A reaproximação entre o Hamas e o Fatah ainda não está concluída, apesar de um pacto assinado em maio de 2011 no Cairo. A prova de fogo será as eleições presidenciais e legislativas palestinas, previstas para este ano. A aliança, porém, poderá retardar uma possível volta à mesa de negociações entre palestinos e israelenses. O Hamas não reconhece o Estado judeu e rejeita qualquer diálogo com o país, a não ser sobre questões referentes ao cotidiano da população de Gaza.

Cautela

Ao comentar o encontro das lideranças palestinas e egípcia, o embaixador israelense em Brasília, Rafael Eldad, foi cauteloso, mas disse que seu país também demonstrou vontade de retomar os contatos com Cairo e de “trabalhar para a paz”. “Não sei se é uma coisa boa (os encontros com líderes do Hamas). O Hamas fala claramente da destruição de Israel. Mas espero que os líderes do Egito e de Israel se encontrem no futuro próximo”, afirmou.

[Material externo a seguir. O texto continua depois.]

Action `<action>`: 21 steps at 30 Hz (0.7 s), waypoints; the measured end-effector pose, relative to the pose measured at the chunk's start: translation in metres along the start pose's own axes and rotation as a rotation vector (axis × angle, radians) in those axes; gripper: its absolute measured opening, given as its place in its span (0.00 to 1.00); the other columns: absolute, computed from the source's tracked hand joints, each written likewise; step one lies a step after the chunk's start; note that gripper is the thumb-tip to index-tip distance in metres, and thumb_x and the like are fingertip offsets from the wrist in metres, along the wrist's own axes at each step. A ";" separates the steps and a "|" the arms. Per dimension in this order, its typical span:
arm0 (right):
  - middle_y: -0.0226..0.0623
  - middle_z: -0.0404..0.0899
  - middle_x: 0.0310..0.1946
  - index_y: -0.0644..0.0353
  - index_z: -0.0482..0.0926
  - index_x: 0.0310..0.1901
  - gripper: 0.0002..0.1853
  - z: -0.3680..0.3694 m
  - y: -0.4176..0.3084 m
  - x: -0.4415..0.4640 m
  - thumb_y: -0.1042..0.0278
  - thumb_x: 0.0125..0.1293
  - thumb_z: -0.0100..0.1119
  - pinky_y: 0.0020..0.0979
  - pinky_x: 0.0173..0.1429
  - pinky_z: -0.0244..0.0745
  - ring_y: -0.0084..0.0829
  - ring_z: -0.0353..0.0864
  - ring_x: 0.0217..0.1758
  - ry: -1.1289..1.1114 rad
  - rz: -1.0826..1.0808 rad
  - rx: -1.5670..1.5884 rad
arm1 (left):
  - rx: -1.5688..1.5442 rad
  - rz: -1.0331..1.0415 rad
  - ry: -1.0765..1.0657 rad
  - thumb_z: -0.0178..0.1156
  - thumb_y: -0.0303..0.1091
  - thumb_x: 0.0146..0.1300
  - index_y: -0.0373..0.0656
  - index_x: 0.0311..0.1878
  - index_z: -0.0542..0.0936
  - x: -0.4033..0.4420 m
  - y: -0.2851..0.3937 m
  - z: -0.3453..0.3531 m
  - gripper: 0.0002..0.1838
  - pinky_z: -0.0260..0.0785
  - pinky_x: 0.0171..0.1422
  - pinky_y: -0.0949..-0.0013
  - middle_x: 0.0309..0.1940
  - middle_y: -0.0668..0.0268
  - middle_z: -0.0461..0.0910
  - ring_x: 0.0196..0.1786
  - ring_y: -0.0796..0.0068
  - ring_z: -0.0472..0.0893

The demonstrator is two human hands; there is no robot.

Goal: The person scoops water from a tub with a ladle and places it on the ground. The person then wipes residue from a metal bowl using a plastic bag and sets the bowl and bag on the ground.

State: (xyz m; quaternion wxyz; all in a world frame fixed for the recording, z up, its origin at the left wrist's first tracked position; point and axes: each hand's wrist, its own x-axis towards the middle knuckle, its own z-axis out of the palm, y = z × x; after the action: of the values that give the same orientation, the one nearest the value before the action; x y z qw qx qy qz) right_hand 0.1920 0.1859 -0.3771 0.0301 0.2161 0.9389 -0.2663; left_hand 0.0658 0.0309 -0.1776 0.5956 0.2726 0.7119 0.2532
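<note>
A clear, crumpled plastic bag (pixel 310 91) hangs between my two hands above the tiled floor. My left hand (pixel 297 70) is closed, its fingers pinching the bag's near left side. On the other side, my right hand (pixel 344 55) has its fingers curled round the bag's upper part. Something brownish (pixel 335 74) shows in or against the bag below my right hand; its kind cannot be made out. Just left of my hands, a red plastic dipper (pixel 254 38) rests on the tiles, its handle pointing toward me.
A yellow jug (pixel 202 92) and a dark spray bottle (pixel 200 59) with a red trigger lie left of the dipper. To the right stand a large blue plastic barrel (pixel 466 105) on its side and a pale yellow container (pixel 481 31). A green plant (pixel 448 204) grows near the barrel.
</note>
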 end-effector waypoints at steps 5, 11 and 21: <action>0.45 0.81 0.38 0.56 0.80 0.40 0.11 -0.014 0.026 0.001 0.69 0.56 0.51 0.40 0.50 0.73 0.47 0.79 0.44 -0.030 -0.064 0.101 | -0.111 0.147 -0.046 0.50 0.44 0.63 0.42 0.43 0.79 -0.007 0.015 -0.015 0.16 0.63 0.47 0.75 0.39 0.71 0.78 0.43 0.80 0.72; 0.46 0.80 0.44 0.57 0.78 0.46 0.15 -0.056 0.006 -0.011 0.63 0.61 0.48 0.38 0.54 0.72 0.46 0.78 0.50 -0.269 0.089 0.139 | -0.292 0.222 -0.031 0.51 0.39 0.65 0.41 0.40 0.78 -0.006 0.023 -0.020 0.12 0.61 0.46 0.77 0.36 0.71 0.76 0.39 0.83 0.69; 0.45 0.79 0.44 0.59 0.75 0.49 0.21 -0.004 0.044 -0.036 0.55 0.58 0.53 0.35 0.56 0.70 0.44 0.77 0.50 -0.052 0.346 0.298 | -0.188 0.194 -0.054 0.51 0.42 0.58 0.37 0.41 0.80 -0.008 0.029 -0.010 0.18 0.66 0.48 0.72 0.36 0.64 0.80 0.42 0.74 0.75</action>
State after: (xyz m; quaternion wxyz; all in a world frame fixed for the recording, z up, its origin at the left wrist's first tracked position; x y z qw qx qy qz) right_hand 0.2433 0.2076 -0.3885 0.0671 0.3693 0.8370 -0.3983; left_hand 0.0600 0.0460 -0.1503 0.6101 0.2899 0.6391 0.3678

Na avaliação do embaixador, ainda é muito cedo para conclusões, mas seu país espera manter “boa relação e cooperação” com o Egito, preservando os acordos de paz. “Temos de dar um pouco mais de tempo ao novo presidente para se organizar e fincar suas linhas, suas políticas, que espero que sejam de paz e de boa vizinhança”, ponderou, considerando ainda ver a nação egípcia disposta a ajudar os israelenses e os palestinos a voltarem a conversar.

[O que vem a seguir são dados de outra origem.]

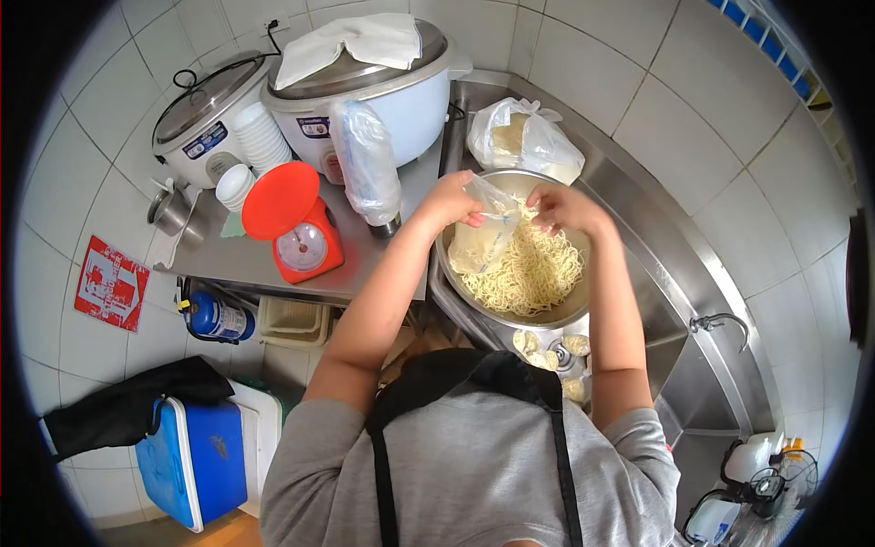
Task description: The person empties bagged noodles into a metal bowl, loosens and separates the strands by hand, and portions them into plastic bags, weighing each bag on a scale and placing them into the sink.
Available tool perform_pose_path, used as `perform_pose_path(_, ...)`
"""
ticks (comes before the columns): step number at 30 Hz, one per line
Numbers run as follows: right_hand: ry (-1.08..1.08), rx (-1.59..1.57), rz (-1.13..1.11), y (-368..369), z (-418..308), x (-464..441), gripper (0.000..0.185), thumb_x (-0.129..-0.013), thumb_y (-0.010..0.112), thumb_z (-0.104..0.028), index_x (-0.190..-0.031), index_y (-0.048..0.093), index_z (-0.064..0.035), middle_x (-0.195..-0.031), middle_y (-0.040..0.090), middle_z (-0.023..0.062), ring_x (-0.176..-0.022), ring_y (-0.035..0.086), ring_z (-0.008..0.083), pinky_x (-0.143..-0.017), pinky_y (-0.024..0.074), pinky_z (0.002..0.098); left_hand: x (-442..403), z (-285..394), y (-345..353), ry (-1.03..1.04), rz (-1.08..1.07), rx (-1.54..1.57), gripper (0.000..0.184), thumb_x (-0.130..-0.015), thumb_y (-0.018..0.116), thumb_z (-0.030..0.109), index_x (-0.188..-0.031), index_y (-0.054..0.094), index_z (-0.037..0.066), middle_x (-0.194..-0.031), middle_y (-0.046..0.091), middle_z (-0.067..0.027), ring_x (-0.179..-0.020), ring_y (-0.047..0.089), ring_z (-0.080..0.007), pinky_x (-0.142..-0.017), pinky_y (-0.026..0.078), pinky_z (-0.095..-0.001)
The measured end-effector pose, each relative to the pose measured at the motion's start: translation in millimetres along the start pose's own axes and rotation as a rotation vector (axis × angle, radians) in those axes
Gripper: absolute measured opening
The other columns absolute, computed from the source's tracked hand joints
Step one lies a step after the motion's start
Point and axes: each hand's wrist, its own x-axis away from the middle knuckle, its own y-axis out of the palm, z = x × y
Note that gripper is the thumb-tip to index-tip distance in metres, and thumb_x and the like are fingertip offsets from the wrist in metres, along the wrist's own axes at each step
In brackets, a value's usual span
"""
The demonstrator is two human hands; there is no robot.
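A large metal bowl (550,323) holds a heap of pale yellow noodles (540,278). Over its left side, my left hand (450,202) grips the upper edge of a clear plastic bag (484,239), with the thumb and fingers closed on the plastic. The bag hangs down in front of the noodles, and some pale content shows through it. At the bag's right side, my right hand (567,209) has its fingers curled together around a few noodle strands, just above the heap.
Behind the bowl sits a white plastic bag (547,146). A red scale (305,239), a plastic-wrapped cylinder (366,164), stacked white cups (262,137) and two big cookers (383,114) stand at left. Small noodle bundles (536,350) lie below the bowl; a faucet (722,324) is right.
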Motion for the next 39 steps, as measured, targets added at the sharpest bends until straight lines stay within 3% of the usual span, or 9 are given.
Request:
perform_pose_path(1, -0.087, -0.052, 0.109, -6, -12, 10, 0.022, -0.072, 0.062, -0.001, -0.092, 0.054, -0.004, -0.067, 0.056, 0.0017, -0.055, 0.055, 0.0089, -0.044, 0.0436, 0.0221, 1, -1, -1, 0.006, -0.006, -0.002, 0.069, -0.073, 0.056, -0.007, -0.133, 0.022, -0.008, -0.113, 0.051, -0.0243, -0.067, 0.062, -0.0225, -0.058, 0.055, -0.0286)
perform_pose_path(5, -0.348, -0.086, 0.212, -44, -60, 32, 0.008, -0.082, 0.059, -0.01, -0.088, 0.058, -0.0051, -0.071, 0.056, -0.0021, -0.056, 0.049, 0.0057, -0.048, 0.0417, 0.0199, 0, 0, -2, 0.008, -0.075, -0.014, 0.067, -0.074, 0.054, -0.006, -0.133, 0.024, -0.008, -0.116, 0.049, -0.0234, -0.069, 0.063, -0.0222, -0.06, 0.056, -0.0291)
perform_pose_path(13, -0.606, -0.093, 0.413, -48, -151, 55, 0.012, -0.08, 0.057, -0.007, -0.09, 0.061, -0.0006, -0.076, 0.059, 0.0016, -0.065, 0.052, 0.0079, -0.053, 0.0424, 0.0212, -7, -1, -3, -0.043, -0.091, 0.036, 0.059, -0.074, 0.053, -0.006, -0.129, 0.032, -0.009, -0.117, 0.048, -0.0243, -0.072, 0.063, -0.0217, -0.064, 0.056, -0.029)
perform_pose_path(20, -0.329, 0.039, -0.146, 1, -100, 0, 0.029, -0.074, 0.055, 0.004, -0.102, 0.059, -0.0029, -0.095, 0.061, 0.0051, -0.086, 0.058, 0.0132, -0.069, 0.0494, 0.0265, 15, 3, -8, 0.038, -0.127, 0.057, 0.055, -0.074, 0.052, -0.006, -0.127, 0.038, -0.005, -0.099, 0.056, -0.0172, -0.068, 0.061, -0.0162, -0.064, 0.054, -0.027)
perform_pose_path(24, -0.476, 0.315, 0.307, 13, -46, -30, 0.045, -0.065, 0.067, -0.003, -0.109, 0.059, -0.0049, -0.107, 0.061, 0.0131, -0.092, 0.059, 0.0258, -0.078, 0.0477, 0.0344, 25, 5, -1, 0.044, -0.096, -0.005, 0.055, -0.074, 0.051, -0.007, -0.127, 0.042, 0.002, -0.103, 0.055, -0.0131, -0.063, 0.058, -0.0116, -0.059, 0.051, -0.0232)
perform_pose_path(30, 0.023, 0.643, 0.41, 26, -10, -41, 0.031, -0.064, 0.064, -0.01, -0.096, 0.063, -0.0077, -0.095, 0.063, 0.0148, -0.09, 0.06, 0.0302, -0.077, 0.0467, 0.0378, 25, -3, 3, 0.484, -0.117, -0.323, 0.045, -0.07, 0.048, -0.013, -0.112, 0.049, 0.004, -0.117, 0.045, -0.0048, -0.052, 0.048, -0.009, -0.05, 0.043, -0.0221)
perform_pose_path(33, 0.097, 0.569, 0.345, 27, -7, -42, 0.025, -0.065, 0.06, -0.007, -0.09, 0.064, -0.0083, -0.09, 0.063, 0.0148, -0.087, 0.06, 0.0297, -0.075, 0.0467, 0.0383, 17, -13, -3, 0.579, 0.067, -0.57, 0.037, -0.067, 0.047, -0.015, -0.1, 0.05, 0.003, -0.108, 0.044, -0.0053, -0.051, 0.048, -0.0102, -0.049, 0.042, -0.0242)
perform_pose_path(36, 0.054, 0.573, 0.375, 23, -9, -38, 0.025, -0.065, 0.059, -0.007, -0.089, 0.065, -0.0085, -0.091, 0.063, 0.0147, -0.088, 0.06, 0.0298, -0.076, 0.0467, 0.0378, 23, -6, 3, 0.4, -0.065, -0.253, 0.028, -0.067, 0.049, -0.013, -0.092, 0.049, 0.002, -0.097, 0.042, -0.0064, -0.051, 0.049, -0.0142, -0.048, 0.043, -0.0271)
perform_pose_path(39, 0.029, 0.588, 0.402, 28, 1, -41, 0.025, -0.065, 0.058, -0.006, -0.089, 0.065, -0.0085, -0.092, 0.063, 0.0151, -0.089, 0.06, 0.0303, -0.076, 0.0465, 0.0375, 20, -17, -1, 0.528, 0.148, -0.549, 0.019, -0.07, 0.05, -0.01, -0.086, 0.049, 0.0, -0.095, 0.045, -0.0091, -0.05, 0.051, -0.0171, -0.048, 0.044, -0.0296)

Por enquanto, o cenário — de acordo com o cientista político Gamal Abdel Gawad Soltan, diretor do Centro Al-Ahram de Estudos Políticos e Estratégicos (Cairo) — não deve se alterar, uma vez que Morsy tentará manter a estabilidade para a condução do novo governo. Para isso, segundo Soltan, a questão da Palestina e as relações com Israel estão diretamente ligadas . “A posição de Morsy é a de manter os acordos de paz com Israel e evitar uma deterioração da violência no Egito. Diria que ele está sendo sincero quanto a isso”, afirma. “A explosão de uma crise no Oriente Médio poderá minar sua capacidade e sua habilidade de prover um governo efetivo.”

Sinais de mudança na sociedade

Apesar de a Irmandade Muçulmana dar garantias, por diversas vezes, de que o governo de Mohamed Morsy não transformaria o país em uma república islâmica, pequenas mudanças já são observadas no Egito. Uma delas chamou a atenção na última semana, quando o país ganhou seu primeiro canal de tevê no qual as mulheres aparecem vestidas com o véu muçulmano completo — o niqab. A emissora leva o nome de uma das mulheres do profeta Maomé, Maria. Segundo a rede, as mulheres que usam o niqab são discriminadas na imprensa e não podem trabalhar em outros canais. Sua criação é um sinal da maior liberdade religiosa desde a queda de Hosni Mubarak. Também na última semana, o novo primeiro-ministro, Hisham Qandil, apareceu usando barba, tornando-se o primeiro na história do país a fazê-lo. A barba já foi vista com um símbolo de piedade religiosa no Egito e, ao ser adota por um político, sugere mais um sinal de transformação na sociedade egípcia.